My boyfriend and I have opposite schedules (he works nights, I work days), so every weeknight we leave each other a short letter on my laptop. We write about our best moment of the day, how we are trying to be positive about something we really didn’t enjoy, and something we are hopeful for tomorrow. A therapist told me that once your brain knows the pathway to negative thinking, or to depressive thoughts, it is much easier to follow that path the next time you’re under stress. The more we walk that path, the more entrenched it becomes. So with our letters we are trying to re-write our pathways, making positive thinking our default setting instead.

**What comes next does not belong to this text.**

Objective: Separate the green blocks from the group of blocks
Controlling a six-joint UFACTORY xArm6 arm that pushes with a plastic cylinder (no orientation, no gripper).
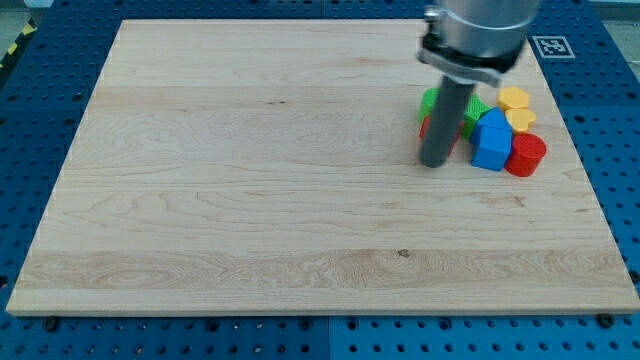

It’s a Cognitive Behavioural Therapy (CBT) exercise of sorts. It’s a conscious effort to find the silver lining, to think more positively about our jobs, relationships, commutes, finances and anything else we encounter in a day. On the really bad days it takes a few minutes to find our favourite moment, but we always manage to find at least one. When  depression or anxiety have ruled the day, the acknowledgment that it wasn’t truly twenty-four hours of complete crap is a victory, even if it’s a small one.

I find my favourite moments often have similar themes. They’re simple things like my dog, good food, keeping up relationships, or accomplishing a task. With time you can identify the themes of your favourite moments and make an effort to make those things a bigger part of your life. Recreating your favourite moments will reinforce the positive, helping to re-write your negative pathways.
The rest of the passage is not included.